Required work -
Copy out each line of the listing below where the string "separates" appears.

Provided records -
================================

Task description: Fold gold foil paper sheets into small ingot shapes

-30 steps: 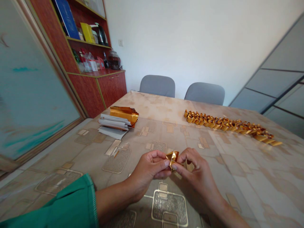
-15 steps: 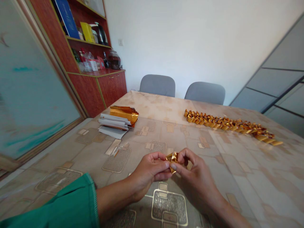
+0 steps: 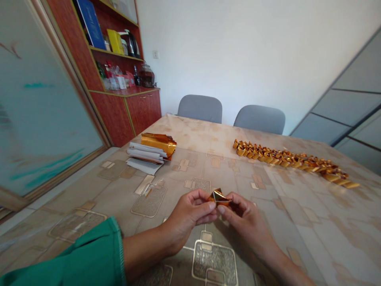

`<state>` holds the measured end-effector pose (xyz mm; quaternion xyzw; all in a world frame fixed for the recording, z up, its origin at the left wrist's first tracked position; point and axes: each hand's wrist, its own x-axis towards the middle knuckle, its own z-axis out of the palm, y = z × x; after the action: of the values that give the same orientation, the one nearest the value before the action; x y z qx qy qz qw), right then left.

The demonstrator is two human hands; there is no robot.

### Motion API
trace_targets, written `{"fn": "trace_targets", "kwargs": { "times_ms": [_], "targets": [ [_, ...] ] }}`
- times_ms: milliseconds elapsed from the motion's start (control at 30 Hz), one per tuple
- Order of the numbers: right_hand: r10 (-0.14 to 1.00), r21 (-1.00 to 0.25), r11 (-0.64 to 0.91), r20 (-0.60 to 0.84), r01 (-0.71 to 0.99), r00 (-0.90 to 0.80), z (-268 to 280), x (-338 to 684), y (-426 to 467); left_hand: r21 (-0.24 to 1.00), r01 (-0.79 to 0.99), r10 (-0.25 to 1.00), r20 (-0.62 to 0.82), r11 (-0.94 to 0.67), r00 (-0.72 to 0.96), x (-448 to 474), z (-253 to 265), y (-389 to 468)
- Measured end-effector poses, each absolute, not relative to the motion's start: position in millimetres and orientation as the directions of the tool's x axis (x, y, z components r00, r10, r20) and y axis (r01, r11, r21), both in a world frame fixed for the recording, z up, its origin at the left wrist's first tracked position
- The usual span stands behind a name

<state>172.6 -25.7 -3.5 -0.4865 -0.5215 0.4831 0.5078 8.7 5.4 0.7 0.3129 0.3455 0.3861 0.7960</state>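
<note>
A small piece of folded gold foil paper (image 3: 219, 196) is held above the table between my two hands, with a peak standing up in its middle. My left hand (image 3: 193, 208) pinches its left end between thumb and fingers. Its right end is gripped by my right hand (image 3: 242, 214), thumb in front and fingers curled behind. On the far left of the table lies a stack of gold foil sheets (image 3: 156, 141), beside white-backed sheets (image 3: 145, 153). Several folded gold foil pieces (image 3: 285, 157) stand in long rows at the right.
A patterned cloth covers the table (image 3: 178, 230). Two grey chairs (image 3: 200, 108) stand at its far edge, against the white wall. A red-brown cabinet (image 3: 143, 111) with shelves of household items and a frosted glass door (image 3: 44, 99) are on the left.
The foil piece has been turned and opened out between my fingers, so a pointed peak now shows. My right hand has shifted slightly right and lower. The view has moved a little.
</note>
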Motion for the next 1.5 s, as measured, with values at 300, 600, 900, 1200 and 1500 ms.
{"fn": "trace_targets", "kwargs": {
  "times_ms": [300,600,900,1200,1500],
  "targets": [
    [0.999,-0.999,0.01,0.013,-0.049,-0.048,7.8,171.0,-27.2,0.88,-0.289,0.86,-0.217,0.377,0.461,8.8,1.1,7.1],
    [0.998,-1.0,0.017,0.017,0.0,-0.059,1.4,175.4,-27.9,0.877,-0.271,0.853,-0.243,0.397,0.462,8.4,0.1,7.7],
    [0.997,-0.985,-0.062,-0.054,-0.161,-0.055,-6.3,173.3,-25.9,0.85,-0.265,0.834,-0.302,0.455,0.462,7.6,1.2,8.2],
    [0.994,-1.0,-0.008,-0.005,-0.029,-0.106,10.4,174.2,-26.7,0.845,-0.28,0.84,-0.305,0.456,0.448,6.6,0.7,9.5],
    [0.981,-0.992,-0.083,-0.065,-0.091,-0.183,-0.2,180.5,-27.4,0.842,-0.24,0.806,-0.32,0.483,0.498,2.5,3.3,14.8]
  ]
}}
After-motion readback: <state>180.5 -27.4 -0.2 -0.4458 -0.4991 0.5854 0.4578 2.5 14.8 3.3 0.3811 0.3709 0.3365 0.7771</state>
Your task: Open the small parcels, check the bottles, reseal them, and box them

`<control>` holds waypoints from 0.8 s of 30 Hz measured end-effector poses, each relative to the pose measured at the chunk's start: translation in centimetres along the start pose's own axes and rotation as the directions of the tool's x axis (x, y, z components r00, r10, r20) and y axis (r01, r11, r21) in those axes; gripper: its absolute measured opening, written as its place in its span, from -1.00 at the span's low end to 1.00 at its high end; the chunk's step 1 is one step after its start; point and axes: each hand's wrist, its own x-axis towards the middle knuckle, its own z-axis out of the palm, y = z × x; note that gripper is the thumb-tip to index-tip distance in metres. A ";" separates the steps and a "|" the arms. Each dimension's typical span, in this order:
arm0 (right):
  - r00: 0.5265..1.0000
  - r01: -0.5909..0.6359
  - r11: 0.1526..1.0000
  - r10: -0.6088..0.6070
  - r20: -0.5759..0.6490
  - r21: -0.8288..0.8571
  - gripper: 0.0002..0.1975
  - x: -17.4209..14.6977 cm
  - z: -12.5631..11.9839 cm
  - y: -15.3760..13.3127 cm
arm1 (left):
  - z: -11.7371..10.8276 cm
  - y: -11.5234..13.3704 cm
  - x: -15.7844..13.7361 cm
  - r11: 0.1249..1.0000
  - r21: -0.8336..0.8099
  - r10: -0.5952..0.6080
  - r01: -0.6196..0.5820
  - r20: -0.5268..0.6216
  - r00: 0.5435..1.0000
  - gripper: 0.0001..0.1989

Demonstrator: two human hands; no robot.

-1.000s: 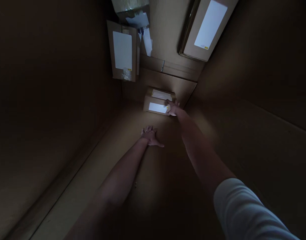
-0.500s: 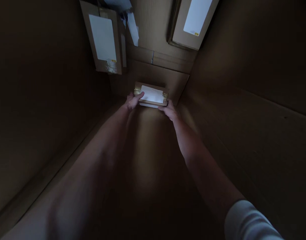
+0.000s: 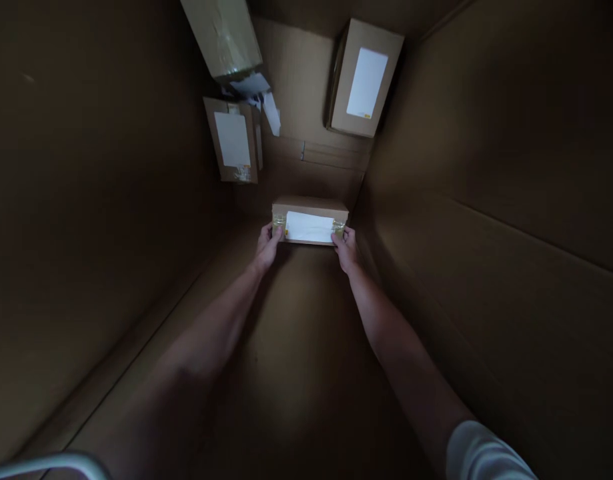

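Between my two hands is a small brown cardboard box [image 3: 310, 204] with a white label on the side facing me and clear tape at both ends. My left hand [image 3: 269, 247] grips its left end, the thumb pressed on the front by the tape. At the right end my right hand [image 3: 346, 248] holds it the same way, thumb near the label's corner. The box seems held above the bottom of a deep cardboard container; the exact gap cannot be told.
Tall dim cardboard walls [image 3: 511, 280] rise on both sides. A labelled box [image 3: 341, 123] lies at the far right. Another labelled box [image 3: 241, 173] leans at the left, below a taped carton [image 3: 231, 40] and torn white paper [image 3: 272, 113]. A pale curved bar [image 3: 61, 461] shows at lower left.
The held box has come up and nearer to me, its label turned more toward me. My view has shifted, showing more of the far boxes. The pale bar has come into view.
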 end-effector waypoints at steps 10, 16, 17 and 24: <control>0.977 0.213 0.972 -0.212 -0.015 0.104 -0.56 -8.6 -0.2 -7.1 | -1.1 11.8 -8.9 0.990 -0.008 0.141 -0.141 -0.070 0.988 -0.51; 0.929 0.369 0.927 -0.369 -0.007 0.066 -0.59 -16.4 -2.4 -12.3 | -2.1 18.3 -17.4 0.963 0.006 0.271 -0.271 -0.023 0.962 -0.45; 0.921 0.389 0.919 -0.390 -0.002 0.070 -0.59 -18.0 -2.8 -13.2 | -2.3 19.3 -19.0 0.954 0.012 0.301 -0.301 -0.024 0.953 -0.44; 0.823 0.543 0.820 -0.562 0.078 0.179 -0.66 -30.4 -5.9 -18.4 | -4.9 24.8 -29.4 0.857 0.034 0.513 -0.513 0.025 0.858 -0.38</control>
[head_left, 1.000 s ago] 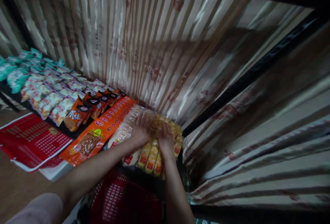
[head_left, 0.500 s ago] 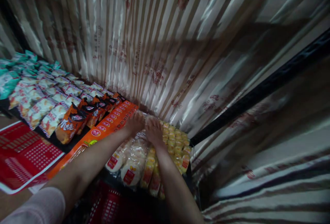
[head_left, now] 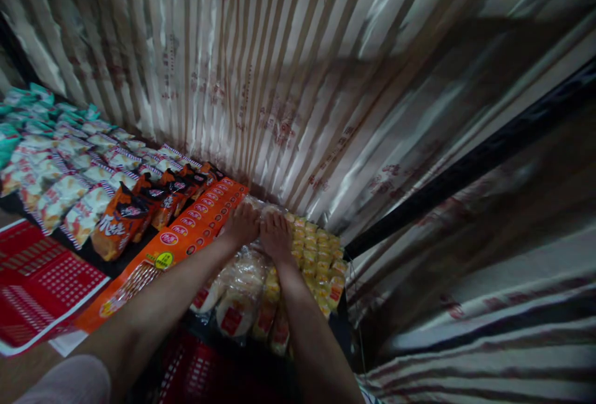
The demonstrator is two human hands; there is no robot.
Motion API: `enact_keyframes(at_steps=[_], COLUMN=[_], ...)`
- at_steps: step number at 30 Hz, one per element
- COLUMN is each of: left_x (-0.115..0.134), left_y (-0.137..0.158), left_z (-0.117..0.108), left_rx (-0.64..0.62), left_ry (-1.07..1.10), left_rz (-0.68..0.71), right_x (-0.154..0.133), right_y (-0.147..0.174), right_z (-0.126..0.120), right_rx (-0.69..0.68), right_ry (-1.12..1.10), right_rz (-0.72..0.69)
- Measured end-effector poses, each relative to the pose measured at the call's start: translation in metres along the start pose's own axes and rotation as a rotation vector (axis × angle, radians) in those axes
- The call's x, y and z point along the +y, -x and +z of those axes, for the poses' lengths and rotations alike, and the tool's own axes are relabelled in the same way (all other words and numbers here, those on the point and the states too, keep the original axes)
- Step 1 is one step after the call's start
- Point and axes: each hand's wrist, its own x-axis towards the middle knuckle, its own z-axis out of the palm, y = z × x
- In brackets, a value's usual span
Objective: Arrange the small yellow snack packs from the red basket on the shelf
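My left hand rests on the far part of the clear-wrapped round, flat pastries, its fingers stretched forward. Beside it, my right hand lies on the same wrapped rows with fingers spread, close to the small yellow-wrapped cakes. Both hands look open, though the fingertips are dim and partly lost against the plastic. Just left of the pastries runs a long orange strip of packets with round printed logos.
Orange-and-black snack bags, white striped bags and green bags fill the shelf to the left. A red basket stands below. Behind hangs a pleated printed sheet; a dark post slants at right.
My hands stay on the far end of the pastries, having moved only slightly. The view has shifted a little, so the bags at left sit further left.
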Motion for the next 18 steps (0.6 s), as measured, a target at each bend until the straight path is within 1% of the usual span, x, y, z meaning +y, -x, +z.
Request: enact_keyframes(at_steps=[7,13,18], left_x=[0.0,0.0,-0.002], left_y=[-0.01,-0.017,-0.016], left_z=[-0.005,-0.002,0.003], left_rx=[0.104,0.036,0.046], left_ry=[-0.041,-0.037,-0.05], left_rz=[0.035,0.032,0.094], right_x=[0.001,0.002,0.003], right_y=[-0.01,-0.015,-0.015], right_z=[-0.011,-0.013,-0.005], right_rx=[-0.015,-0.07,-0.057], right_ry=[-0.014,0.004,-0.014], right_rz=[0.061,0.027,0.001])
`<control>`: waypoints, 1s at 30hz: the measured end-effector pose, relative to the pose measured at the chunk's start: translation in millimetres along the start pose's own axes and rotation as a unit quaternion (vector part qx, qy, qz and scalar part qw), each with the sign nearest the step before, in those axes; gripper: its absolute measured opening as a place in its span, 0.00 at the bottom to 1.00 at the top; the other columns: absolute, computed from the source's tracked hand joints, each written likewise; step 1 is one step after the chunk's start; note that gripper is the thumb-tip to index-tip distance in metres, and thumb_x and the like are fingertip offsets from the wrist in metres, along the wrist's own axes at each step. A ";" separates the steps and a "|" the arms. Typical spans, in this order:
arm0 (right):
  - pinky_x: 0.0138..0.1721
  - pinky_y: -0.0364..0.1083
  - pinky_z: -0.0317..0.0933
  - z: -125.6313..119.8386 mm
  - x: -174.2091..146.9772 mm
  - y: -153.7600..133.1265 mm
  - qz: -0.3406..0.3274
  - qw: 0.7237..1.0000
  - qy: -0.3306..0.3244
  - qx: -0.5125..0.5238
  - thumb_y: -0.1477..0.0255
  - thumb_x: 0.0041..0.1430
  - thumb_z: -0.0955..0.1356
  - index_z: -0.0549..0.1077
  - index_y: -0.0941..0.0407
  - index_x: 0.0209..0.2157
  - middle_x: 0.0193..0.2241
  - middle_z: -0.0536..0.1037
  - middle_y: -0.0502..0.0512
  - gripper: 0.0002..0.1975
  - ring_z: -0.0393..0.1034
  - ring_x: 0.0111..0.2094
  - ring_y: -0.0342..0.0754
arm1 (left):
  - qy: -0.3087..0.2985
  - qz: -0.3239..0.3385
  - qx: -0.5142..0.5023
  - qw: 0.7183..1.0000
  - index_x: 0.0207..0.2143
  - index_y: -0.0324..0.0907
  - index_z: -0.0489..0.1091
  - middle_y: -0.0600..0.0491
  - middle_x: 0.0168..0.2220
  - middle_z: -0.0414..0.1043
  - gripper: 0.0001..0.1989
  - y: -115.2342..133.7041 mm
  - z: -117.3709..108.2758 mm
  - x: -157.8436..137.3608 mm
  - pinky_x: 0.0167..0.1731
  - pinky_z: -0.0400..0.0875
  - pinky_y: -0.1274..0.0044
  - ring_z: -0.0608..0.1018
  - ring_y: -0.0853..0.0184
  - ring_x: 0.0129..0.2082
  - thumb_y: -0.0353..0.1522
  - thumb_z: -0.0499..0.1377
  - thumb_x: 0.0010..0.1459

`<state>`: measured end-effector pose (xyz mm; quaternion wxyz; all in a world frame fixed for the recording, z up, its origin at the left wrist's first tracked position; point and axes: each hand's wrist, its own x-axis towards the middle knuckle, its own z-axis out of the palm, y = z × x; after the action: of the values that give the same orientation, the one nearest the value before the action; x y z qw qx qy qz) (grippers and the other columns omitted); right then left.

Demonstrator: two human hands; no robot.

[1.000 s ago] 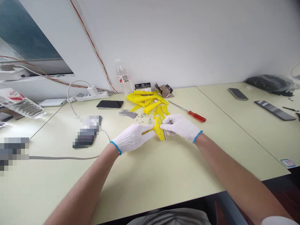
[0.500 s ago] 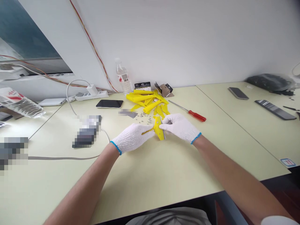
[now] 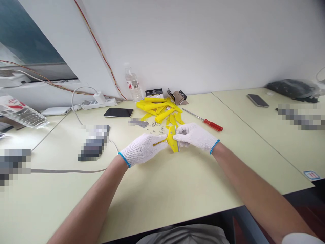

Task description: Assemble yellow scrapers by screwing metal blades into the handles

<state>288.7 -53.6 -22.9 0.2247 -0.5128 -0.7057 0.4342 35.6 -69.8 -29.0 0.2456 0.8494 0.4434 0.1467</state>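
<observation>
A yellow scraper [image 3: 173,144] with a metal blade along its right edge is held between my two white-gloved hands, above the table. My left hand [image 3: 144,147] is closed around its handle, most of which the fingers hide. The thumb and fingers of my right hand [image 3: 193,136] pinch the scraper at its blade side. Just beyond lie several small screws [image 3: 159,128], some flat grey blades [image 3: 142,124] and a pile of yellow scraper parts [image 3: 154,107]. A screwdriver [image 3: 212,125] with a red handle lies to the right of the pile.
Behind the parts stand a water bottle [image 3: 134,86] and cardboard packaging [image 3: 179,97]. A phone [image 3: 118,113] lies left of the pile, near a white power strip [image 3: 100,103] and cables. Farther right are another phone [image 3: 258,100] and a dark plastic bag [image 3: 291,88].
My right hand has shifted very slightly to the right along the scraper's blade side. My left hand keeps its hold on the handle, and the scraper stays nearly in place.
</observation>
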 end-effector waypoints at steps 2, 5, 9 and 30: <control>0.28 0.43 0.65 -0.7 0.3 0.0 0.016 1.000 -0.011 0.003 0.54 0.58 0.69 0.77 0.50 0.29 0.25 0.81 0.54 0.15 0.79 0.31 0.46 | -0.001 -0.003 0.006 1.000 0.54 0.51 0.79 0.58 0.32 0.78 0.20 0.0 -0.1 0.0 0.32 0.64 0.78 0.70 0.70 0.27 0.45 0.51 0.72; 0.28 0.42 0.66 0.1 2.3 0.2 0.043 0.999 -0.004 0.001 0.56 0.60 0.71 0.78 0.54 0.36 0.27 0.81 0.55 0.14 0.77 0.29 0.45 | -0.005 -0.008 0.011 1.000 0.52 0.51 0.79 0.58 0.31 0.76 0.20 -0.3 -0.7 0.0 0.30 0.63 0.78 0.69 0.70 0.25 0.45 0.51 0.72; 0.31 0.41 0.68 1.3 2.0 -3.4 0.038 0.999 -0.006 0.000 0.60 0.63 0.72 0.77 0.61 0.43 0.31 0.81 0.58 0.17 0.76 0.30 0.44 | -0.001 0.002 0.008 1.000 0.48 0.49 0.79 0.57 0.34 0.78 0.19 -0.4 -1.8 -0.6 0.32 0.65 0.77 0.72 0.70 0.28 0.44 0.50 0.72; 0.28 0.43 0.59 17.6 6.0 2.5 -0.020 0.999 0.003 -0.043 0.61 0.64 0.67 0.69 0.57 0.31 0.28 0.76 0.52 0.14 0.70 0.28 0.43 | 0.055 -0.128 -0.001 0.990 0.29 0.44 0.70 0.53 0.28 0.73 0.27 12.1 18.8 10.7 0.27 0.57 0.74 0.70 0.65 0.27 0.53 0.47 0.70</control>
<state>274.4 -54.6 -34.9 0.2131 -0.5095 -0.7330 0.3972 58.7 -72.3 -37.7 0.2382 0.7760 0.5615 0.1605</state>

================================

Written response -
`<control>` holds waypoints from 0.8 s of 30 Hz measured end-effector poses, each relative to the pose measured at the chunk's start: translation in centimetres along the start pose's own axes and rotation as the directions of the tool's x axis (x, y, z components r00, r10, r20) and y axis (r01, r11, r21) in those axes; gripper: its absolute measured opening, written as its place in its span, from -1.00 at the span's low end to 1.00 at its high end; the chunk's step 1 is one step after its start; point and axes: each hand's wrist, its own x-axis towards the middle knuckle, its own z-axis out of the palm, y = z × x; note that gripper is the thumb-tip to index-tip distance in metres. A ";" separates the steps and a "|" the arms. Each dimension's typical span, in this order:
`<control>`: waypoints, 1s at 30hz: the measured end-effector pose, relative to the pose measured at the chunk's start: translation in millimetres along the start pose's own axes and rotation as a unit quaternion (vector part qx, qy, qz and scalar part qw), each with the sign nearest the step before, in those axes; gripper: its absolute measured opening as a place in its span, 0.00 at the bottom to 1.00 at the top; the other columns: absolute, computed from the source's tracked hand joints, each written likewise; step 1 is one step after the chunk's start; note that gripper is the thumb-tip to index-tip distance in metres, and thumb_x and the like are fingertip offsets from the wrist in metres, along the wrist's own axes at each step. A ";" separates the steps and a "|" the arms. Typical spans, in this order:

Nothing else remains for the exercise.